For Real, the starting point is to change the focus: stop thinking about “resuming sex” and focus on “restoring the connection”. Affection, care and emotional closeness are the fertile ground where desire germinates again. And if distancing persists, asking for help is not a failure, but an act of co-responsibility. “Sexual desire is not imposed, it is rebuilt,” concludes the psychologist.
Time, body and mind
From psychiatry, Dr. Lucía Torres, medical director of the private Tranquiatría Psiquiatría y Psicoterapia center in Madrid, introduces a fundamental idea: desire is not lost, it is reorganized. “After the birth of a child, a woman’s body and mind are completely transformed,” she also explains. “Estrogen and progesterone levels suddenly drop, prolactin increases and the body feels more vulnerable. It’s not a lack of love or attraction: it’s a body that needs care before desire.”

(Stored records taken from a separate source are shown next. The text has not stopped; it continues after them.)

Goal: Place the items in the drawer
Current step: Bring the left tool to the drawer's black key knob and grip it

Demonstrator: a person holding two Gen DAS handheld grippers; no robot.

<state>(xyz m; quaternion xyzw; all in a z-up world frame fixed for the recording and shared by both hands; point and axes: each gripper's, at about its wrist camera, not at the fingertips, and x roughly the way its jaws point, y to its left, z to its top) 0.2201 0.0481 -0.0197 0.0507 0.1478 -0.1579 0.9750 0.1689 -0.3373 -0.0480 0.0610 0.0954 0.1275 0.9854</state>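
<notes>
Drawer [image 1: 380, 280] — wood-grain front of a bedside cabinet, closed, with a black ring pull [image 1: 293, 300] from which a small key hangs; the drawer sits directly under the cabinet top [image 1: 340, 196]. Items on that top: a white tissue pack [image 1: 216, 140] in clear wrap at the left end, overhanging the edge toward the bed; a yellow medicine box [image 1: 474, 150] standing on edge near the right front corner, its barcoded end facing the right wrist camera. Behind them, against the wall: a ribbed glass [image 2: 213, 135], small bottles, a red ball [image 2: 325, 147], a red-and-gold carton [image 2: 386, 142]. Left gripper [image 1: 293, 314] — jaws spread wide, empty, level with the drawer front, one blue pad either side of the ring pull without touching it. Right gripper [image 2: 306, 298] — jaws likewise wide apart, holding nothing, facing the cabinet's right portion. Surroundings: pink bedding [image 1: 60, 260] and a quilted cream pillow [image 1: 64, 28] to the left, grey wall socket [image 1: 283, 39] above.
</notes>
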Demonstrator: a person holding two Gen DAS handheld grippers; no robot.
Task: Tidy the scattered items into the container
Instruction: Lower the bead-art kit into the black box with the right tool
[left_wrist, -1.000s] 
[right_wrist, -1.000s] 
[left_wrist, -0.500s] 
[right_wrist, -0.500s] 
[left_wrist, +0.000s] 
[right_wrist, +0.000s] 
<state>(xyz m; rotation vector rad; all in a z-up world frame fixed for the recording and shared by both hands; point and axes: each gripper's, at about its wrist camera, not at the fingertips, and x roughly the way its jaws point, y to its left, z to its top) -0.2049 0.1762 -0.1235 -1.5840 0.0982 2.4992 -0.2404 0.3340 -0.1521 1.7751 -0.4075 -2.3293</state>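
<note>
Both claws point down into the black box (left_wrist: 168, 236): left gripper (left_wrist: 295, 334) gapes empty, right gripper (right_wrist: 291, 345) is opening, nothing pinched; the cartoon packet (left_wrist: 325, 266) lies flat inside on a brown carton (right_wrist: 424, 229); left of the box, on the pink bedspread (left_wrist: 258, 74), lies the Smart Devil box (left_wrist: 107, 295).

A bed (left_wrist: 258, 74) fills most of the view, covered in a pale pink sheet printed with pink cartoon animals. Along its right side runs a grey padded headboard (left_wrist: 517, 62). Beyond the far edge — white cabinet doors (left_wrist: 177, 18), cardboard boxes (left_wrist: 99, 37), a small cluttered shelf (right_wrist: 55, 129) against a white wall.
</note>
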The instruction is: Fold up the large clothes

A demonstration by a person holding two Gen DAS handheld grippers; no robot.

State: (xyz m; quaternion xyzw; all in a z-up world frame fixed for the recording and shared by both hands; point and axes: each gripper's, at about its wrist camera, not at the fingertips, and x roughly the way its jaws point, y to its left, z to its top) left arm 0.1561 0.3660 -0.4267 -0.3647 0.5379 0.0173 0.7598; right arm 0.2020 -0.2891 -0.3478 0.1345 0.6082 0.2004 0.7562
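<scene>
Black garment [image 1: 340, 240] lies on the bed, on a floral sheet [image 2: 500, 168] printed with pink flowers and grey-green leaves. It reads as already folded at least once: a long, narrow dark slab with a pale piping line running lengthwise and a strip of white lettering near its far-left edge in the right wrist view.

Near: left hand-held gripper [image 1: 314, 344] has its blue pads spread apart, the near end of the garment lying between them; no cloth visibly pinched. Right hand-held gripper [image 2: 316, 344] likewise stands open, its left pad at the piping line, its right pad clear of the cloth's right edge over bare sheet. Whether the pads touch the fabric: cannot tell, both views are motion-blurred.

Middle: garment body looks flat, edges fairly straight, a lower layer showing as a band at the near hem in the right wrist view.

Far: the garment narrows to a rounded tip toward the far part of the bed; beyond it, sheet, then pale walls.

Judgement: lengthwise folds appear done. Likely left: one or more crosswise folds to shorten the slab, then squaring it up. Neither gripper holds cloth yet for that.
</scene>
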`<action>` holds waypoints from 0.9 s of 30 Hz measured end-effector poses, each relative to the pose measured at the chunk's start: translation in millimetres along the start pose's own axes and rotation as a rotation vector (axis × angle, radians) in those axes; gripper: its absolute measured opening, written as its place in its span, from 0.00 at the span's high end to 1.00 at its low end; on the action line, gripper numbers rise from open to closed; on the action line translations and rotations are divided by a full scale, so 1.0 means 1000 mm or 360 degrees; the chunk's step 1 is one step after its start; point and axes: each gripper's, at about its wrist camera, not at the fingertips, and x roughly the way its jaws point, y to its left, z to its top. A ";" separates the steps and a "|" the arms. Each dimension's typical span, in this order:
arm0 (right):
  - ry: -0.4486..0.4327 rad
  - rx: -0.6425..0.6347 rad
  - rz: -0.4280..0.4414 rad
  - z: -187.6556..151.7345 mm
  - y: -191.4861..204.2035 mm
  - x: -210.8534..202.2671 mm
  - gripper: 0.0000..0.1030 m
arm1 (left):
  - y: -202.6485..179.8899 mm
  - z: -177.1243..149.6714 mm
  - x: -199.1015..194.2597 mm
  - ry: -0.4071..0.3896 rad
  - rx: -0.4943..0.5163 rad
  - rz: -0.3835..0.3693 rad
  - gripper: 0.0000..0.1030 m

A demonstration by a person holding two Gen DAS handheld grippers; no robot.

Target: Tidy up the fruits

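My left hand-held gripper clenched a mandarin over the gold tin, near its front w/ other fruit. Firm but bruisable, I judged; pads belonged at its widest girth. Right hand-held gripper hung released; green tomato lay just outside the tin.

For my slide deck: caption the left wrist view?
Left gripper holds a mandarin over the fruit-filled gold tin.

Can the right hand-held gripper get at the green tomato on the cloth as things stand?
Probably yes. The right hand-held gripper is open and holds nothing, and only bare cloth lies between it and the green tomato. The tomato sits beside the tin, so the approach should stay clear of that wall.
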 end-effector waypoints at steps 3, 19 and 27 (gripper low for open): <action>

To the biological factors it coincides with the addition of emotional ones. “Becoming a mother implies a readjustment of roles: from woman to mother, from partner to caregiver. This change can temporarily obscure the most erotic part of oneself,” says Torres. Recovering desire also involves reuniting with that woman who continues to exist beyond the role of mother. The psychiatrist also warns about the role of mental health: “L baby blues or postpartum depression may decrease desire and emotional connection. If discouragement lasts more than two weeks, or guilt or apathy is persistent, it’s a good idea to ask for help. It’s not weakness, it’s self-care.” If the desire lasts too long, or the discomfort lasts, it is advisable to seek professional help: “There may be physical causes – dryness, scarring, hormonal changes – or psychological causes – stress, anxiety, depression – all with possible treatment.”
The postpartum period transforms not just one person, but the entire couple. “The other member of the couple goes from being the center of desire to feeling like a spectator of the mother-child bond,” explains Torres. “This shift can awaken insecurities or feelings of loneliness”, he continues, “the arrival of a child forces us to reorganize our routine, but also to recognize ourselves”. “Love changes shape and with time and care can restore its place,” he adds. Sometimes desire reappears through affection and tenderness, not through the sexual impulse. “Waiting for everything to go back to the way it was before can be frustrating. Maybe it’s more about accepting that we are facing a new phase of sexuality: different, but equally valid,” he says.
Torres explains that during pregnancy and the postpartum period, the body changes and self-image influences desire: “Sexuality doesn’t start in bed: it starts with how a woman feels about herself.” «Recovering small self-care routines – a bath, a walk, a quiet shower – helps to reconcile with one’s body – he continues – when a woman feels good, she can feel good again». wishing, not just desired”.
«Recovering desire after giving birth does not mean going back to being as before, but rather discovering a new version of oneself, more aware of the body and love», summarizes Torres. «It’s not about forcing anything», continues Povedano, «the desire returns when the body and mind feel that it is possible». “Tenderness and complicity support relationships more than sex. Desire is not measured in frequency, but in connection,” adds Real. For the psychologist, in this slow but lively connection, sexuality is reconstructed after childbirth: “With less urgency, with more calm and, perhaps, with more truth”.